**What you should do:** Print all the data below exactly, without images.

Segment Open

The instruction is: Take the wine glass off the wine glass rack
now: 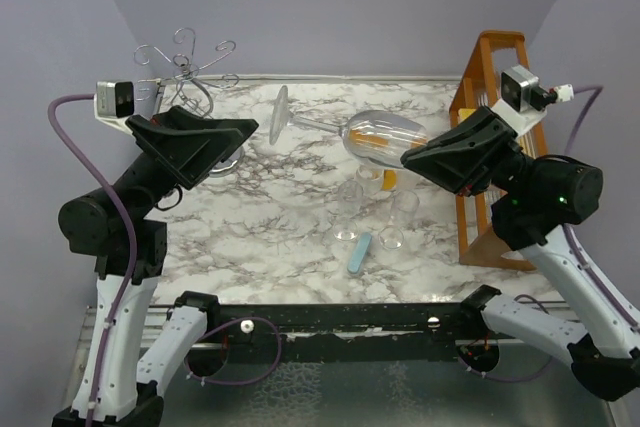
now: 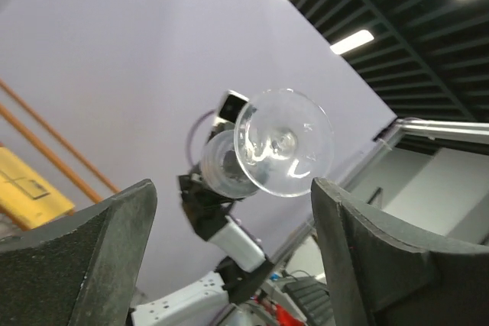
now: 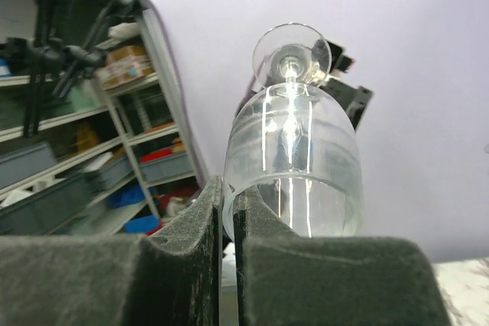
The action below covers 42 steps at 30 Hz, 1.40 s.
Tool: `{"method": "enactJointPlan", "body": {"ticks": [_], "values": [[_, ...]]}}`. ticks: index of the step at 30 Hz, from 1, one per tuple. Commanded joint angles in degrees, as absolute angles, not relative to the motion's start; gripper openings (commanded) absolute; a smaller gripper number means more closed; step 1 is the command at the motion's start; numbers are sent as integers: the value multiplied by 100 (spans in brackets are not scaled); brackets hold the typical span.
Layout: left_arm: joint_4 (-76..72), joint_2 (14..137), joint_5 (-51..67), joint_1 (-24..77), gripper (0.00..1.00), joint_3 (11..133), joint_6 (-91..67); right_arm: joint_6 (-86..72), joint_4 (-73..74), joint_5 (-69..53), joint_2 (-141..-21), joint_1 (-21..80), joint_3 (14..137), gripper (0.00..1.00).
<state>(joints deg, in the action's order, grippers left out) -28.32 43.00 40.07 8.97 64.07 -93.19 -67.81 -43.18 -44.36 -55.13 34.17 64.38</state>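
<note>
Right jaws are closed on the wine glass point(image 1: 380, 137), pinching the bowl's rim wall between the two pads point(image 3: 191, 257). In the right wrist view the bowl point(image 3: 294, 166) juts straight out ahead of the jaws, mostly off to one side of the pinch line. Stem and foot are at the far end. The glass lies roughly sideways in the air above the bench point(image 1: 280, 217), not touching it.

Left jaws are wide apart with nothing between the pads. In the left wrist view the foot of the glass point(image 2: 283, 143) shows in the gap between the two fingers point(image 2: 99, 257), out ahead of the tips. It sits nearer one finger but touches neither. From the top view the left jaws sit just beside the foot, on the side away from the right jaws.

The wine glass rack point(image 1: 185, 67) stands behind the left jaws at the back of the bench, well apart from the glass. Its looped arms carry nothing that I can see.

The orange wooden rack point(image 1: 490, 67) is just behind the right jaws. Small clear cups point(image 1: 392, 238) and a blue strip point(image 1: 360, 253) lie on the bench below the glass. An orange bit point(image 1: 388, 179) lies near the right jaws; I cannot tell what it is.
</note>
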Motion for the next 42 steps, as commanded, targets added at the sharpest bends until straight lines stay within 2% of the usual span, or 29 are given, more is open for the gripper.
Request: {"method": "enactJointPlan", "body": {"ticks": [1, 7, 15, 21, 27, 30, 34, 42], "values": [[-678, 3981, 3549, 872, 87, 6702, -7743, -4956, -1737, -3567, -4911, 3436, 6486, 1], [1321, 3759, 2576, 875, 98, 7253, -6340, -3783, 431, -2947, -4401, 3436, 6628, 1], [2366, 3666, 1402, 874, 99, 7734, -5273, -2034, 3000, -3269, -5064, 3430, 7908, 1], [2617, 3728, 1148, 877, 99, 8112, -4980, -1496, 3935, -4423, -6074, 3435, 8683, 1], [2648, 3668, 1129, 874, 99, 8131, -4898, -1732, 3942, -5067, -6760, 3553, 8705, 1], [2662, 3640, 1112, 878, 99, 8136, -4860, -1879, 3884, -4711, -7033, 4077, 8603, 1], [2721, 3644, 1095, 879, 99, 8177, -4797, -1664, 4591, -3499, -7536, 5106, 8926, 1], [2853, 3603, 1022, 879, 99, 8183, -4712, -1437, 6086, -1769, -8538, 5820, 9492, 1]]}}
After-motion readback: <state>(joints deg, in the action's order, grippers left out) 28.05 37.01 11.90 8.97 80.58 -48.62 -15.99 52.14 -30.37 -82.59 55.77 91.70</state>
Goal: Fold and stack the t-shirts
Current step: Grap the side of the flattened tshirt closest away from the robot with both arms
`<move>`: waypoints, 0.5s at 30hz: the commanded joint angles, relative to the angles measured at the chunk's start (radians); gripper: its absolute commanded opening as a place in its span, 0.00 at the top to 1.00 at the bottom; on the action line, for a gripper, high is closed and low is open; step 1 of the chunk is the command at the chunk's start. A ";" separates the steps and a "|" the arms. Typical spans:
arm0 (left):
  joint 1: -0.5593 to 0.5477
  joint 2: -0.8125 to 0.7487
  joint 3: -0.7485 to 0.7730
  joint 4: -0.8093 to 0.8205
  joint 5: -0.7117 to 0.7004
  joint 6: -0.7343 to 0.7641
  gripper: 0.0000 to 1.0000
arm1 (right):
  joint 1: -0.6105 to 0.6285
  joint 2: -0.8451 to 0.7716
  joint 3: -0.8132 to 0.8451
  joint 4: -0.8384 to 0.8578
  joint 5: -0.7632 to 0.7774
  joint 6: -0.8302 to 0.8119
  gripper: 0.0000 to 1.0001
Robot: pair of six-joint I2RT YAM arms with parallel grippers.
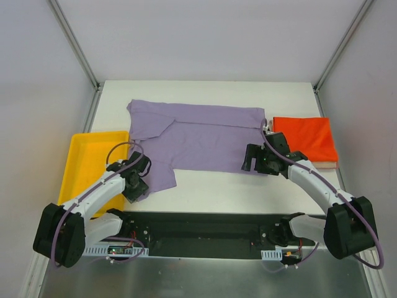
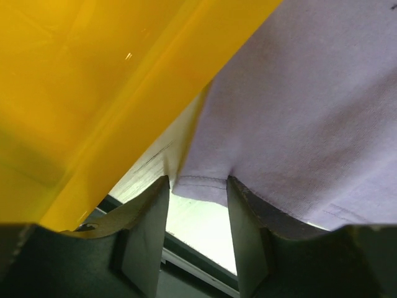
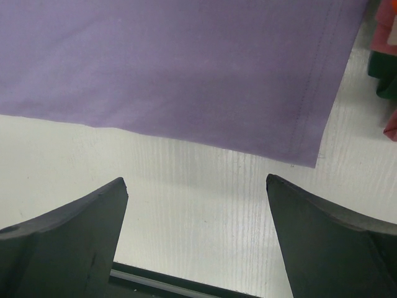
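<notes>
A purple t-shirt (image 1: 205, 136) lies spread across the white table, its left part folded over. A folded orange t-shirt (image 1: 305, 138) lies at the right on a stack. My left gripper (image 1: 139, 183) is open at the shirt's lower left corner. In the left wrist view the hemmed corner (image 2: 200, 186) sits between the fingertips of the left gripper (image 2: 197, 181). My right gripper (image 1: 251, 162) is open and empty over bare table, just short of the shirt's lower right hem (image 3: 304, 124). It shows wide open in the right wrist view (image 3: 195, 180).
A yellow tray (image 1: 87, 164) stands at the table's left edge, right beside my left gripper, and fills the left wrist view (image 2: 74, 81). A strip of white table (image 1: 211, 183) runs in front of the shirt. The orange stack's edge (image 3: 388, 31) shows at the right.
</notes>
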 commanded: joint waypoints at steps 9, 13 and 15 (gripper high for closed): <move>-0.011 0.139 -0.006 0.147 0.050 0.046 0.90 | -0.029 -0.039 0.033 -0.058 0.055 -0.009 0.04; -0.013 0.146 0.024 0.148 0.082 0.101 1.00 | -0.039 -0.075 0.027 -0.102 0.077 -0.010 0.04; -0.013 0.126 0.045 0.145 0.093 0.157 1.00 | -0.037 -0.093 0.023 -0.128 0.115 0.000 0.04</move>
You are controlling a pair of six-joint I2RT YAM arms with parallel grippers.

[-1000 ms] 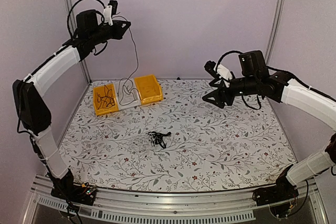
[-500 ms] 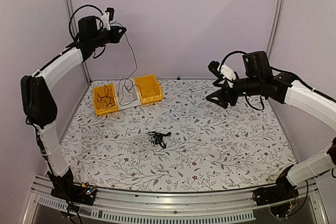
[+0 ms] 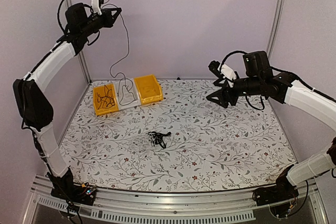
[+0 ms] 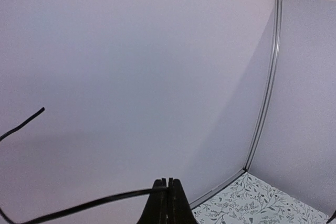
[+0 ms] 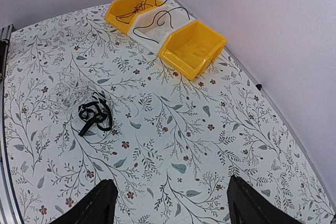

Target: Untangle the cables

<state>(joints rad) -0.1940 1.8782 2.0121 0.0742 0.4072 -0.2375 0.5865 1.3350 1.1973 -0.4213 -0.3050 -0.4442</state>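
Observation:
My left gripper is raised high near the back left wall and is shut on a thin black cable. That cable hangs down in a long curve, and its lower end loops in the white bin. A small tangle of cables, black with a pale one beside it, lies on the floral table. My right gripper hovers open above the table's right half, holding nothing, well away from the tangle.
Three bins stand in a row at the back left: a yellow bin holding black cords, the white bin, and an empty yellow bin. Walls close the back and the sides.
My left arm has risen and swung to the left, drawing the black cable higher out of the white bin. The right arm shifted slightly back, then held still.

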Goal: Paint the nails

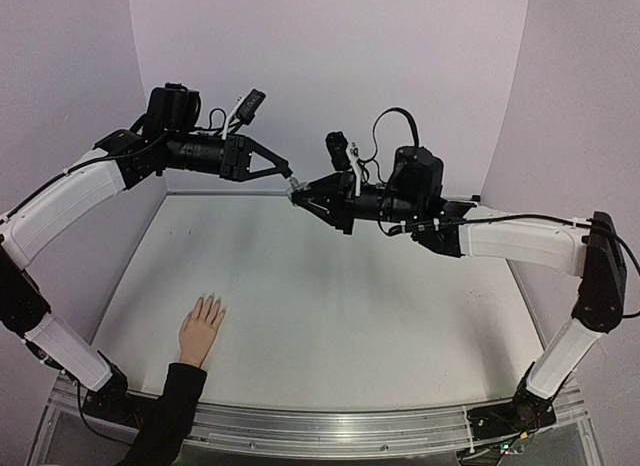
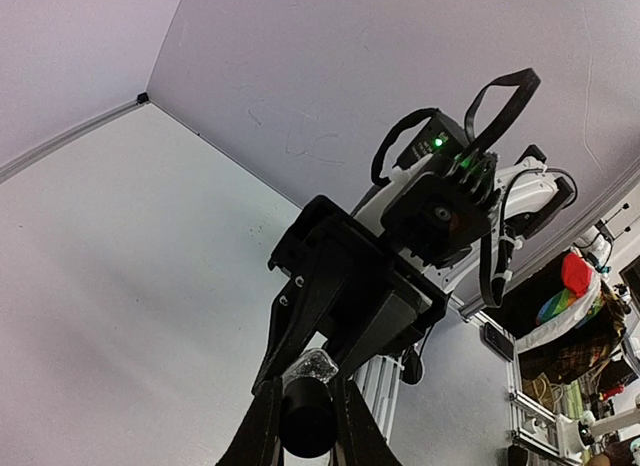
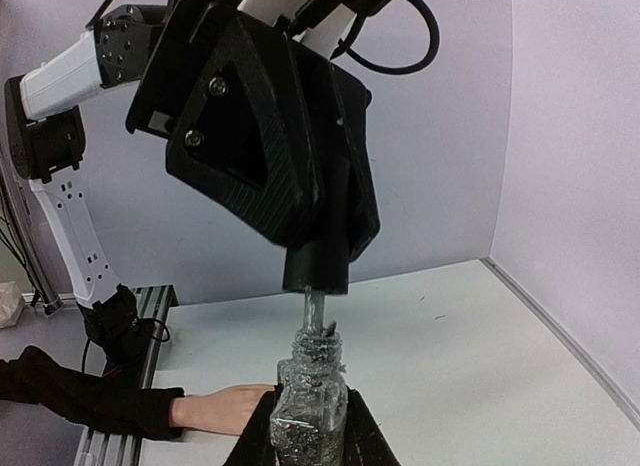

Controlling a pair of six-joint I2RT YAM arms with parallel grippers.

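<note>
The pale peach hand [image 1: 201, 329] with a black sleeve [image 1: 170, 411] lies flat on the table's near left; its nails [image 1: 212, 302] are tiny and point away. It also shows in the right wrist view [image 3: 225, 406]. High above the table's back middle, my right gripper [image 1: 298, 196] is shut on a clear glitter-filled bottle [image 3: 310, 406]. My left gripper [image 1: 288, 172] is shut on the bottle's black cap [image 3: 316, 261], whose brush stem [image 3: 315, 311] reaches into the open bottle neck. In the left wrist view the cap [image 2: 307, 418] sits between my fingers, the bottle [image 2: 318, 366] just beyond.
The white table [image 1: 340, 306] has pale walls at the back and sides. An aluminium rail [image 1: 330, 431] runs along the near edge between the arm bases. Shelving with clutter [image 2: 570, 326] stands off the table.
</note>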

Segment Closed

**Solved exercise:**
The instruction is: Take the wine glass off the wine glass rack
now: 
now: 
now: 
The action below covers 42 steps at 30 Hz, 1.40 s.
Tool: `{"method": "enactJointPlan", "body": {"ticks": [_], "values": [[_, ...]]}}`. ticks: index of the step at 30 Hz, from 1, one per tuple. Commanded joint angles in degrees, as absolute angles, not relative to the motion's start; gripper openings (commanded) absolute; a smaller gripper number means more closed; step 1 is the command at the motion's start; numbers are sent as integers: the value multiplied by 100 (spans in brackets are not scaled); brackets hold the typical span.
Layout: left_arm: joint_4 (-76..72), joint_2 (14..137), joint_5 (-51..67), joint_1 (-24..77), gripper (0.00..1.00), joint_3 (11..133), joint_6 (-91..67); right_arm: joint_6 (-86..72), joint_4 (-73..74), joint_5 (-69..53), joint_2 (-141..-21), joint_1 (-21..80), joint_3 (14..137), gripper (0.00..1.00).
<state>(joints deg, in the action's order, grippers left out) -28.32 43.00 40.07 8.97 64.07 -93.19 -67.81 -43.18 -44.36 -55.13 34.17 64.38</state>
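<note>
Right jaws are closed on the wine glass point(image 1: 380, 137), pinching the bowl's rim wall between the two pads point(image 3: 191, 257). In the right wrist view the bowl point(image 3: 294, 166) juts straight out ahead of the jaws, mostly off to one side of the pinch line. Stem and foot are at the far end. The glass lies roughly sideways in the air above the bench point(image 1: 280, 217), not touching it.

Left jaws are wide apart with nothing between the pads. In the left wrist view the foot of the glass point(image 2: 283, 143) shows in the gap between the two fingers point(image 2: 99, 257), out ahead of the tips. It sits nearer one finger but touches neither. From the top view the left jaws sit just beside the foot, on the side away from the right jaws.

The wine glass rack point(image 1: 185, 67) stands behind the left jaws at the back of the bench, well apart from the glass. Its looped arms carry nothing that I can see.

The orange wooden rack point(image 1: 490, 67) is just behind the right jaws. Small clear cups point(image 1: 392, 238) and a blue strip point(image 1: 360, 253) lie on the bench below the glass. An orange bit point(image 1: 388, 179) lies near the right jaws; I cannot tell what it is.
</note>
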Motion for the next 42 steps, as commanded, targets added at the sharpest bends until straight lines stay within 2% of the usual span, or 29 are given, more is open for the gripper.
Request: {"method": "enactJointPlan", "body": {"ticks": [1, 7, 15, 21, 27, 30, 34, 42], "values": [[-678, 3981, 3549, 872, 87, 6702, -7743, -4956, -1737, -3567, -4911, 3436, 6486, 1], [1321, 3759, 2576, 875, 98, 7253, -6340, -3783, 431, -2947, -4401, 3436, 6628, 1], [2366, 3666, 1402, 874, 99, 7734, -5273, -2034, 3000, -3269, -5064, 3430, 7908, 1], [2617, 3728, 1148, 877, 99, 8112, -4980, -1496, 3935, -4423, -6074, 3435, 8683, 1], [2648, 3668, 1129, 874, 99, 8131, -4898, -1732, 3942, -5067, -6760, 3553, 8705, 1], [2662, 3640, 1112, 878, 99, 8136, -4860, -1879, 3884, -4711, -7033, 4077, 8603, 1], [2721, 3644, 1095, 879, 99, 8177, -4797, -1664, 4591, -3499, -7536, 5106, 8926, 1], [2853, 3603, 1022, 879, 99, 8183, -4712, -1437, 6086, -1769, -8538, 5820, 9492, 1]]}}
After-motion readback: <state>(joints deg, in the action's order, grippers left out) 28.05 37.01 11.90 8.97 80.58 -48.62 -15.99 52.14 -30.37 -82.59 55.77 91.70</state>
Goal: Fold and stack the t-shirts
Current step: Grap the side of the flattened tshirt closest away from the robot with both arms
`<move>`: waypoints, 0.5s at 30hz: the commanded joint angles, relative to the angles measured at the chunk's start (radians); gripper: its absolute commanded opening as a place in its span, 0.00 at the top to 1.00 at the bottom; on the action line, for a gripper, high is closed and low is open; step 1 of the chunk is the command at the chunk's start. A ";" separates the steps and a "|" the arms. Typical spans:
arm0 (left):
  joint 1: -0.5593 to 0.5477
  joint 2: -0.8125 to 0.7487
  joint 3: -0.7485 to 0.7730
  joint 4: -0.8093 to 0.8205
  joint 5: -0.7117 to 0.7004
  joint 6: -0.7343 to 0.7641
  gripper: 0.0000 to 1.0000
arm1 (right):
  joint 1: -0.6105 to 0.6285
  joint 2: -0.8451 to 0.7716
  joint 3: -0.8132 to 0.8451
  joint 4: -0.8384 to 0.8578
  joint 5: -0.7632 to 0.7774
  joint 6: -0.8302 to 0.8119
  gripper: 0.0000 to 1.0001
Robot: pair of six-joint I2RT YAM arms with parallel grippers.
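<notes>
A purple t-shirt (image 1: 205, 136) lies spread across the white table, its left part folded over. A folded orange t-shirt (image 1: 305, 138) lies at the right on a stack. My left gripper (image 1: 139, 183) is open at the shirt's lower left corner. In the left wrist view the hemmed corner (image 2: 200, 186) sits between the fingertips of the left gripper (image 2: 197, 181). My right gripper (image 1: 251, 162) is open and empty over bare table, just short of the shirt's lower right hem (image 3: 304, 124). It shows wide open in the right wrist view (image 3: 195, 180).
A yellow tray (image 1: 87, 164) stands at the table's left edge, right beside my left gripper, and fills the left wrist view (image 2: 74, 81). A strip of white table (image 1: 211, 183) runs in front of the shirt. The orange stack's edge (image 3: 388, 31) shows at the right.
</notes>
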 commanded: joint waypoints at steps 9, 13 and 15 (gripper high for closed): <move>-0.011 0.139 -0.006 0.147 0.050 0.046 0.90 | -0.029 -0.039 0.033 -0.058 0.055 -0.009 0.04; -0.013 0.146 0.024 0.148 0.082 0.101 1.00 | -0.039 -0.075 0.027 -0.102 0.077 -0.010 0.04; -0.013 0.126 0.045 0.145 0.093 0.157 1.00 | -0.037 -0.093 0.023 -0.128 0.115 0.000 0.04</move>
You are controlling a pair of six-joint I2RT YAM arms with parallel grippers.

[-1000 ms] 
[-500 ms] 
[+0 ms] 
[+0 ms] 
[+0 ms] 

Target: Untangle the cables

<state>(joints rad) -0.1940 1.8782 2.0121 0.0742 0.4072 -0.2375 0.5865 1.3350 1.1973 -0.4213 -0.3050 -0.4442</state>
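Observation:
My left gripper is raised high near the back left wall and is shut on a thin black cable. That cable hangs down in a long curve, and its lower end loops in the white bin. A small tangle of cables, black with a pale one beside it, lies on the floral table. My right gripper hovers open above the table's right half, holding nothing, well away from the tangle.
Three bins stand in a row at the back left: a yellow bin holding black cords, the white bin, and an empty yellow bin. Walls close the back and the sides.
My left arm has risen and swung to the left, drawing the black cable higher out of the white bin. The right arm shifted slightly back, then held still.
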
Goal: Paint the nails


Controlling a pair of six-joint I2RT YAM arms with parallel grippers.

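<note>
The pale peach hand [image 1: 201, 329] with a black sleeve [image 1: 170, 411] lies flat on the table's near left; its nails [image 1: 212, 302] are tiny and point away. It also shows in the right wrist view [image 3: 225, 406]. High above the table's back middle, my right gripper [image 1: 298, 196] is shut on a clear glitter-filled bottle [image 3: 310, 406]. My left gripper [image 1: 288, 172] is shut on the bottle's black cap [image 3: 316, 261], whose brush stem [image 3: 315, 311] reaches into the open bottle neck. In the left wrist view the cap [image 2: 307, 418] sits between my fingers, the bottle [image 2: 318, 366] just beyond.
The white table [image 1: 340, 306] has pale walls at the back and sides. An aluminium rail [image 1: 330, 431] runs along the near edge between the arm bases. Shelving with clutter [image 2: 570, 326] stands off the table.
</note>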

The response to the exercise is now complete.